Donc, Wal-Mart administre plus d’argent que le gouvernement Canadien. Ses décisions ont des effets directs sur plus d’un millions de travailleur et sur plusieurs millions de façon indirecte. Qu’en est-il des grands fonds mutuels – des fonds qui ne l’oublions pas servent principalement à financer de façon directe ou indirecte les grandes entreprises? Ils représentent donc un petite partie de ce que Wal-Mart dépense dans une année, mais sont au cœur de sa capacité à emprunté ou à éponger des dettes. Et bien, les 10 plus grands fonds mutuels avaient des actifs combinés de 797 milliards en 2011. Leur transaction concernent donc largement plus de gens que celle de Wal-Mart – on parle ici de dizaines de millions d’investisseurs et aussi de dizaines de millions d’emplois liés à ces investissement. Le poids de ces investisseurs est donc très important.

Les bourses où se transigent des actions d’entreprises jouent également un rôle très important. Les transactions qui y sont faites touchent encore plus de travailleurs et peuvent même donner le ton à l’économie globale. La capitalisation boursière (la valeur réelle des titres échangés) de la bourse de New York, la plus importante au monde est de 11 838 milliards, soit plus de 1 200 fois le chiffre d’affaire de Bombardier qui lui représente 124 000 fois le revenu moyen des ménages canadien – la seule bourse de New York représente donc 148 millions de ménages canadiens!

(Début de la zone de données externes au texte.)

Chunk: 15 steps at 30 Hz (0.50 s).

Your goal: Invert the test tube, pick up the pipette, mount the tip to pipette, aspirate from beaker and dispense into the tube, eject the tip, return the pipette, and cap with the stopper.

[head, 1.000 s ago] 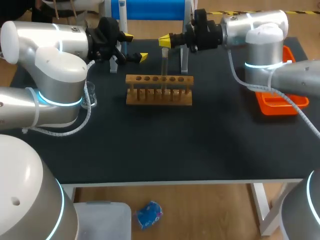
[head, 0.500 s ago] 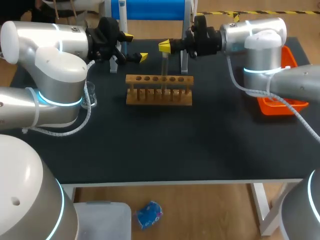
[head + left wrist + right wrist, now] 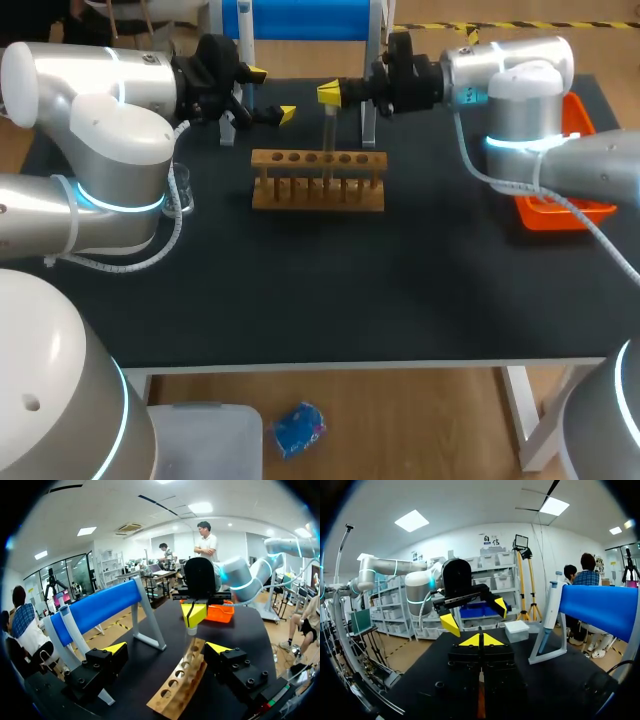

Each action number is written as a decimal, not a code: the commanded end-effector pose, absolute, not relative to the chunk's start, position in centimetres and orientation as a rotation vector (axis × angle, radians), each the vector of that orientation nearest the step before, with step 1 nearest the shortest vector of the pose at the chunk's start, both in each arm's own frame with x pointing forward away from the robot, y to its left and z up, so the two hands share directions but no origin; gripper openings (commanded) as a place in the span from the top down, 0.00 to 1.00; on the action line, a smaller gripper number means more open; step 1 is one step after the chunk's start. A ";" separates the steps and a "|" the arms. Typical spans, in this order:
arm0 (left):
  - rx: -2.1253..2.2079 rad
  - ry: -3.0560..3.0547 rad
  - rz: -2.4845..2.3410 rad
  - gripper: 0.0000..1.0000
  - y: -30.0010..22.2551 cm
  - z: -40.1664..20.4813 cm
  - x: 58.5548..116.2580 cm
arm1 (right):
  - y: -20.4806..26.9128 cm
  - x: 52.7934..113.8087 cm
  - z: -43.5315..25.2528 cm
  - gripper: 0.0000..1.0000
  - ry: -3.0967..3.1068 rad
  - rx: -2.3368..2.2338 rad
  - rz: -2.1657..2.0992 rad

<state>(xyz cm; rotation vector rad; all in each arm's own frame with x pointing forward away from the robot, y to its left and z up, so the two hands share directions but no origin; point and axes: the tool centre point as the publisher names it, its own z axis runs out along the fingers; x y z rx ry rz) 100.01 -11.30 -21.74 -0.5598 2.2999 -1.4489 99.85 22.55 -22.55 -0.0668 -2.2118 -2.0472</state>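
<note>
One step only is under way: right claw (image 3: pixel 330 92) pinches the tube (image 3: pixel 327 140) in the rack (image 3: pixel 318 195); left claw (image 3: pixel 271 94) gapes wide; pipette (image 3: pixel 548 611) work and capping remain.

Bright, even light from ceiling panels (image 3: pixel 411 520) overhead. Shadows barely show on matte black table (image 3: pixel 330 290). Glare patches on white shells of left arm (image 3: pixel 60 75) & right arm (image 3: pixel 520 60).
</note>
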 end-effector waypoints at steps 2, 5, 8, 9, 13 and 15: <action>-0.558 2.295 -1.454 0.00 -11.3 -21.9 100.1 | 22.4 99.8 -21.6 1.00 -2.220 -0.041 -2.073; -0.558 2.295 -1.454 0.00 -11.3 -21.9 100.1 | 22.3 99.8 -20.0 1.00 -2.232 -0.006 -2.088; -0.558 2.295 -1.454 0.00 -11.3 -21.9 100.1 | 22.1 99.9 -18.3 1.00 -2.258 0.031 -2.087; -0.558 2.295 -1.454 0.00 -11.3 -21.9 100.1 | 22.0 100.0 -17.7 1.00 -2.274 0.044 -2.083; -0.558 2.295 -1.454 0.00 -11.3 -21.9 100.1 | 21.3 100.1 -16.0 0.62 -2.353 0.108 -2.042; -0.558 2.295 -1.454 0.00 -11.3 -21.9 100.1 | 20.8 100.1 -15.3 0.00 -2.408 0.146 -2.005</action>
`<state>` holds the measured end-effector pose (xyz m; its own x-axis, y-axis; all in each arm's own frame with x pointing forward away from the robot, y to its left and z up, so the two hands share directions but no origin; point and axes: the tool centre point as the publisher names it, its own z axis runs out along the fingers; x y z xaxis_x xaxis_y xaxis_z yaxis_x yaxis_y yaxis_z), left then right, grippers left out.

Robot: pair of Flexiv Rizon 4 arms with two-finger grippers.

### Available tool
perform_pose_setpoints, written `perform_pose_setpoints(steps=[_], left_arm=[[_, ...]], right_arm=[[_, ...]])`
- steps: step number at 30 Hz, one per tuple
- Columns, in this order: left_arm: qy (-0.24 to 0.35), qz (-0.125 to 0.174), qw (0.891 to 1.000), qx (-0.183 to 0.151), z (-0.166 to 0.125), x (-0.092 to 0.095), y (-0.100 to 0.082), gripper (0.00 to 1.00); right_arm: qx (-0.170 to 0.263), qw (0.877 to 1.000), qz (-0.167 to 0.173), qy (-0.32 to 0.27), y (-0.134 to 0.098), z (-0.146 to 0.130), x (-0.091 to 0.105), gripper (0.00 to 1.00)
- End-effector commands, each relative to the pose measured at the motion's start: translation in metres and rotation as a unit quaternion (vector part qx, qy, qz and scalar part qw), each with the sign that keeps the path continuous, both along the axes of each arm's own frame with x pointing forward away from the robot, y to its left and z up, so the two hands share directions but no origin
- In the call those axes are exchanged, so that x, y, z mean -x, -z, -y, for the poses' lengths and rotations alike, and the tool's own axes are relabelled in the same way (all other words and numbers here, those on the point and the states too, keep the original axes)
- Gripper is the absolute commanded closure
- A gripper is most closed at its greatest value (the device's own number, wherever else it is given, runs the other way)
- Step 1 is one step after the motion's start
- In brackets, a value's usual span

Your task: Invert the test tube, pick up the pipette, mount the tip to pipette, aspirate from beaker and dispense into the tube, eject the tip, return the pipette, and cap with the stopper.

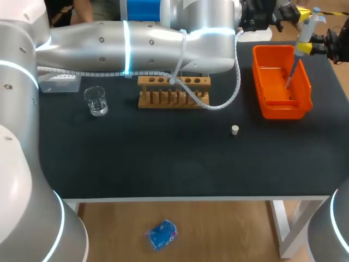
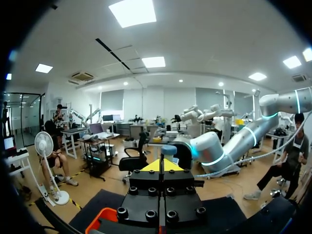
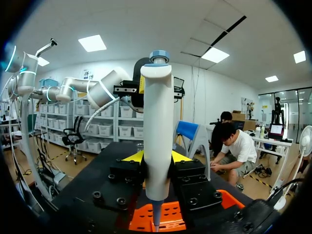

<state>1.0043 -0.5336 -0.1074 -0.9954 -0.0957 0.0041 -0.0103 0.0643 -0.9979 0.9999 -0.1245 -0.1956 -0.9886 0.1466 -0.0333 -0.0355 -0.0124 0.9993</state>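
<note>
Pipette (image 1: 304, 34) over orange bin (image 1: 260, 90), beaker (image 1: 96, 101) (clear glass)

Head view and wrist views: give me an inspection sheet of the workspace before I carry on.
Surface: black table top, no spill seen.
Job's things: clear glass beaker at the left; wooden test tube rack mid-table, no tube seen in it; small white stopper lying alone; grey-and-blue pipette held over the orange plastic bin.
Clutter: white box, partly hidden under the left arm.
Grippers: right gripper shut on the pipette; left gripper raised, facing the pipette.
Cables: white coiled cable sags from the left arm across the rack.
Surroundings: nobody reaches over the table.
</note>
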Motion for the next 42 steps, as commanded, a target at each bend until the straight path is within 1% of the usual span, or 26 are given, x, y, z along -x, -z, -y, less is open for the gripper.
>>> perform_pose_setpoints(steps=[1, 15, 27, 32, 37, 42], left_arm=[[-0.002, -0.001, 1.000, 0.002, 0.004, -0.001, 0.012, 1.00], [-0.008, -0.007, 1.000, 0.004, 0.005, 0.000, 0.021, 1.00], [-0.014, -0.003, 1.000, 0.011, 0.004, 0.002, 0.022, 1.00], [-0.018, 0.013, 1.000, 0.017, 0.001, 0.000, 0.007, 1.00], [-0.019, 0.035, 0.999, 0.014, 0.000, -0.003, -0.012, 1.00], [-0.017, 0.046, 0.999, 0.014, -0.005, -0.006, -0.028, 1.00]], right_arm=[[0.000, 1.000, 0.001, -0.004, -0.007, 0.000, -0.003, 1.00], [0.000, 1.000, 0.001, -0.004, -0.007, 0.000, -0.003, 1.00], [0.000, 1.000, 0.001, -0.004, -0.007, 0.000, -0.003, 1.00], [0.000, 1.000, 0.001, -0.004, -0.007, 0.000, -0.003, 1.00], [0.000, 1.000, 0.001, -0.004, -0.007, 0.000, -0.003, 1.00], [0.000, 1.000, 0.001, -0.004, -0.007, 0.000, -0.003, 1.00]])
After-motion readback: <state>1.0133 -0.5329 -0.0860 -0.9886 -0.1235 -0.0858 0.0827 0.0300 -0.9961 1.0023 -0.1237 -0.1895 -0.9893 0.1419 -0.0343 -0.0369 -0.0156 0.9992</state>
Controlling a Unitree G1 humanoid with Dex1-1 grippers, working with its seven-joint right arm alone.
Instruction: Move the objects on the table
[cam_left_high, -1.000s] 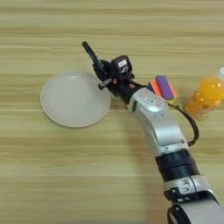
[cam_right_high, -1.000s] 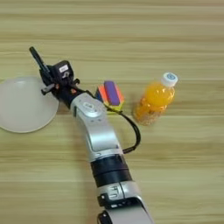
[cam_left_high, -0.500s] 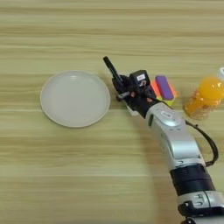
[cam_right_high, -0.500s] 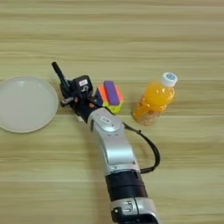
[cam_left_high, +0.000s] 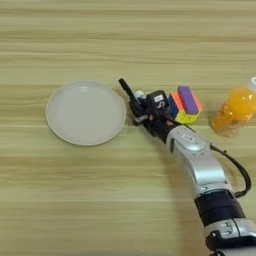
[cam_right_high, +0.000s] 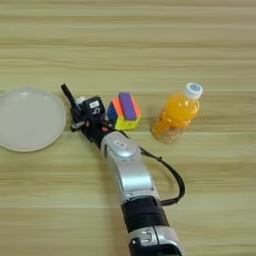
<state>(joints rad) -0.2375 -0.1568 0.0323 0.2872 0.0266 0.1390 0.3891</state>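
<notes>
Jaws of right gripper clamped on slim black marker pen, tilted up-left, just right of round pale plate (not touching). Multicoloured cube further right of plate, just past gripper; orange juice bottle beyond, all on wooden table.

An orange juice bottle with white cap stands upright.

No legible text or labels anywhere.
</notes>
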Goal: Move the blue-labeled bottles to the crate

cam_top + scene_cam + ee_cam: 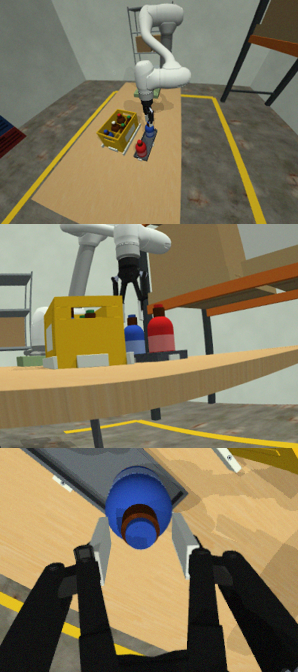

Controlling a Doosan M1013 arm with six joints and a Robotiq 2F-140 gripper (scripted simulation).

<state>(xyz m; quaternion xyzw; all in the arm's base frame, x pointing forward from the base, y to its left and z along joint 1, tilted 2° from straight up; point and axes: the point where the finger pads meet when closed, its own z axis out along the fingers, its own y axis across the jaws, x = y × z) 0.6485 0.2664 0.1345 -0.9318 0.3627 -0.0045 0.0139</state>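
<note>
The arm (162, 77) (126, 235) was glossy white, with rounded, tubular links and bulging joints. The gripper (150, 121) (132, 316) (140, 528) was matte black, its outer bars at eight and four o'clock in the wrist view, its flat pads (183, 538) pale grey.

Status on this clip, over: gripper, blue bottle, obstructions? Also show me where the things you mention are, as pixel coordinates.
Gripper (130, 312) (140, 528) open, at the blue bottle (150, 131) (134, 335) (138, 495), not gripping. Bottle upright on tray (150, 144) (162, 355) (100, 478). Nothing visible between pads and bottle; red bottle (141, 149) (161, 333) stands beside it.

High top and low exterior share crate; wrist peers down close.
</note>
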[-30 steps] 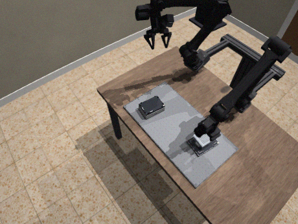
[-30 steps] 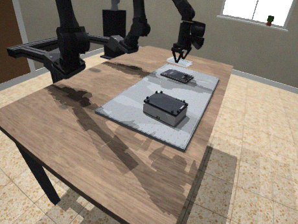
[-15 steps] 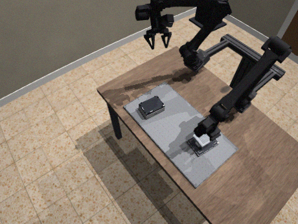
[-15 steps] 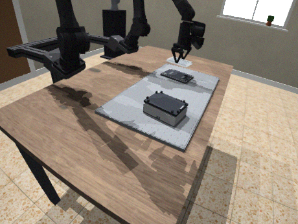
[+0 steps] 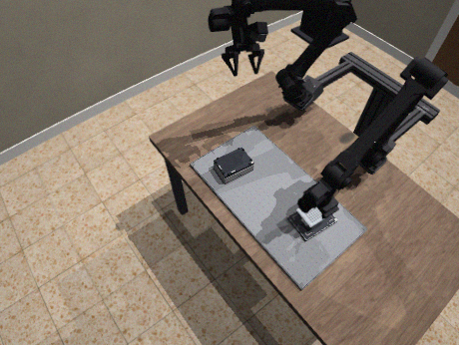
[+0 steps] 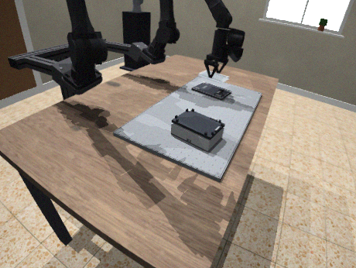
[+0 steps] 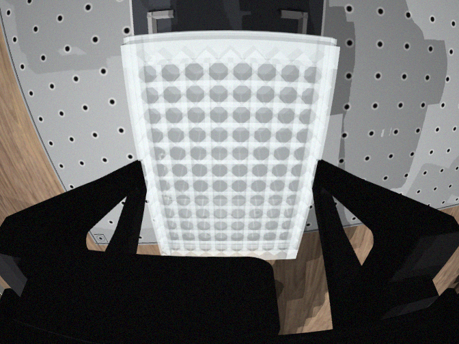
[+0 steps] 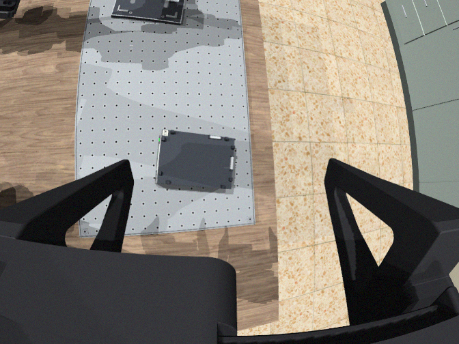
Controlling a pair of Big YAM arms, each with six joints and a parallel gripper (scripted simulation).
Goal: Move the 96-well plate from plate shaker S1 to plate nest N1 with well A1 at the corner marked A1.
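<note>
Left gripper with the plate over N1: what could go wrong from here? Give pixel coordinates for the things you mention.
1. Misaligned seating: the 96-well plate (image 5: 310, 216) (image 6: 213, 76) (image 7: 229, 148), gripped by its sides in the left gripper (image 5: 319, 213) (image 6: 215, 74) (image 7: 229, 170), hides much of plate nest N1 (image 5: 307, 236) (image 6: 209, 91) (image 7: 226, 14) in the left wrist view. It could land on a locator and sit tilted.
2. Wrong orientation: I can't read an A1 mark on plate or nest, so a turned plate might go unnoticed.

Pale, seemingly translucent plate (image 5: 310, 215) (image 6: 213, 76) (image 7: 229, 144); grey board (image 5: 249, 199) (image 6: 147, 132) (image 7: 385, 89) (image 8: 167, 84), black-dotted.
</note>
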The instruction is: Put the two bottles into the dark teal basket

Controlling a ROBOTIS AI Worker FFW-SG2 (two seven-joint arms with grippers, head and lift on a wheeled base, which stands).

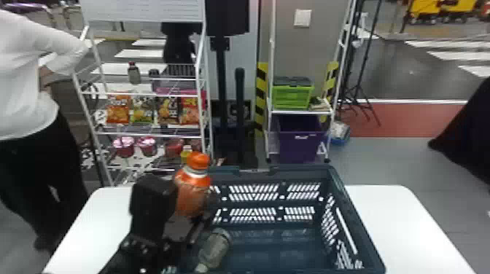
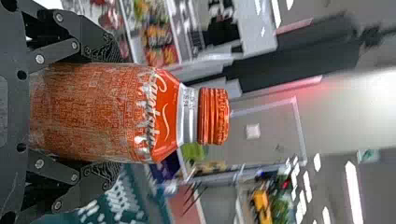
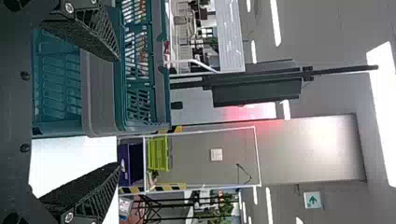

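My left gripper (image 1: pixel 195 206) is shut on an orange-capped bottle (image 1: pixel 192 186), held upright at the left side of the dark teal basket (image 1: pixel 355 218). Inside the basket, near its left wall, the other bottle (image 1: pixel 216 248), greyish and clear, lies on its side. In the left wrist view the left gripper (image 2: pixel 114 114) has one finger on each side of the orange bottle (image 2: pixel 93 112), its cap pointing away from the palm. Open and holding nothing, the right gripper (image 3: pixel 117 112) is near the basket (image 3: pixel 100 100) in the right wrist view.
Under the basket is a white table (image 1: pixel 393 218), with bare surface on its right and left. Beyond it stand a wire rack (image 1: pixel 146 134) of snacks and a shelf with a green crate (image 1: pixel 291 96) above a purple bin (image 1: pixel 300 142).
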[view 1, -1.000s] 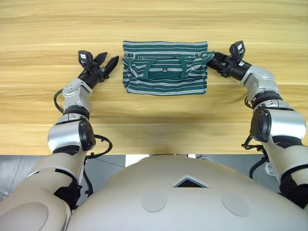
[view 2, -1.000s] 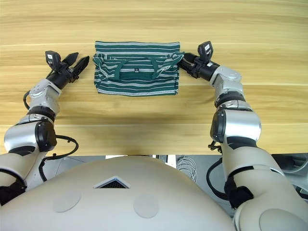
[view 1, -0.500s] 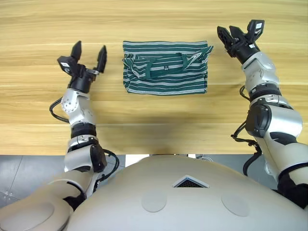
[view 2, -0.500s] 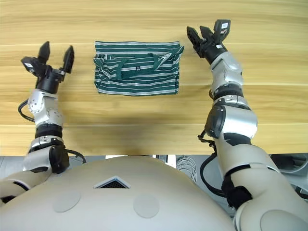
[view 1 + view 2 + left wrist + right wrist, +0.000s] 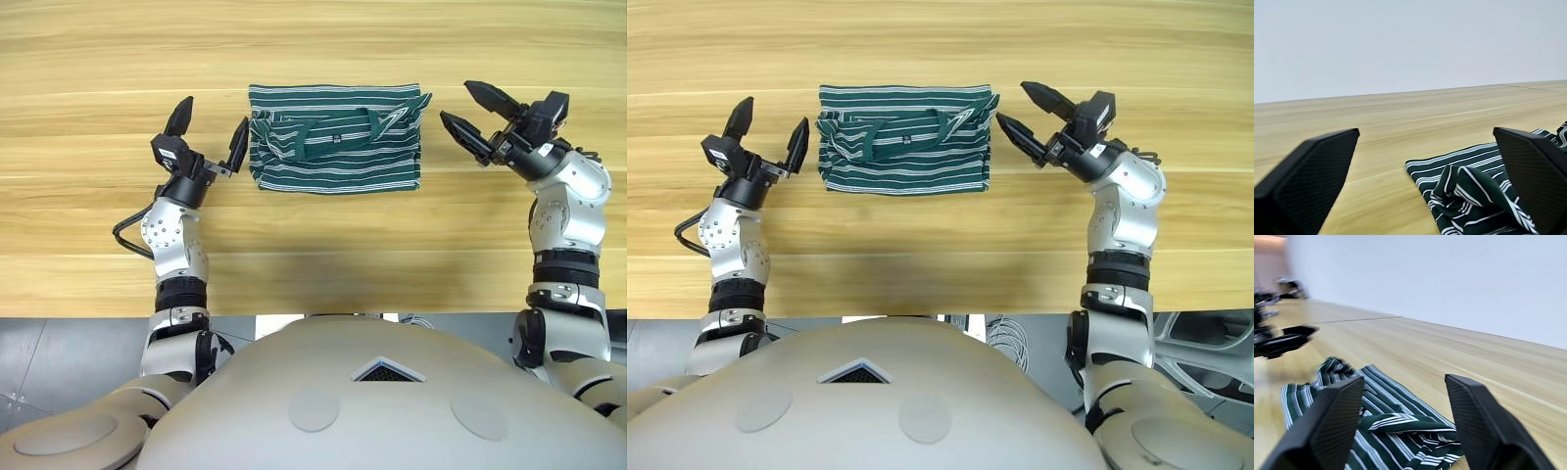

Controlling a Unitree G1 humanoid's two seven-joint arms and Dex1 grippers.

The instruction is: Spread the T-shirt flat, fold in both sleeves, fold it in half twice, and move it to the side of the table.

L’ensemble des 10 plus grandes places boursières au monde ont un poids en capitalisation de 33 309 milliards de dollars et elles ont une influence qui s’étend à l’ensemble des entreprises de la planète et des humains sur la terre.

Continuons avec quelques petits chiffres révélateurs. Les investissements outremer des 10 premiers pays investisseur : 13 591 milliards. La dette externe des 15 premiers « pays », y incluant les États-Unis et l’Union Européenne : 35 255 milliards de dollars, l’ensemble des divers pays de la planète doivent donc aux banques et à d’autres pays plus que la valeur totale des entreprises coté en bourse dans les dix plus grandes places boursières de la planète!

D’accord, la planète se doit plus que la valeur des entreprises. Doit-elle plus que son propre PIB? Non, le PIB planétaire est évalué à 65 610 milliards. C’est donc dire que les dettes externes des plus grands pays s’élève à plus de 50% du PIB mondiale! Et, le chiffre d’affaire de Wal-Mart représente 0.6% du PIB de la planète…

Reste les transactions à évaluer. C’est là que ça devient fou. Le volume de transaction inter-monétaire, communément appelé Forex (pour Foreing Exchange) qui représente les échanges de devises entre pays, entreprises et individus, les swap (échange de devise en factures) et les dépôts à terme en devise étrangère s’élève à 3 210 milliards de dollars par jours !!

Ces échanges s’élèvent donc annuellement à environ 1 million 107 mille 450 milliards de dollars. Je vous l’écris pour le plaisir : 1 107 450 000 000 000 $ Soit plus de 16 fois le PIB planétaire! Si on inclut toutes les transactions financières, forex, bourses, etc. le total s’élève à 2.2 millions de milliards par an!

Bien sûr pour plusieurs tout ça c’est normal, c’est l’économie en mouvement. Et, oui, les montants sont gigantesque, astronomique, mais il y a une multitude d’acteur et donc le marché ou du moins l’idée du marché est intacte. Mais je n’y crois qu’à moitié. Nous n’en sommes peut-être pas à la singularité, mais le poids des transactions, les montants impliqués, la portée de toutes ces transactions et surtout le fait que tout cela soit automatisé et que malgré la multitude d’acteurs certains de par leur décision peuvent déclencher des réactions en chaine me laisse croire qu’un moment de singularité n’est pas à exclure totalement.

.jpm

p.s. Je n’ai mis aucune référence, c’eut été trop lourd, mais la plus part de mes chiffres proviennent de page Wikipédia, du CIA Worldfact Book et de sites gouvernementaux.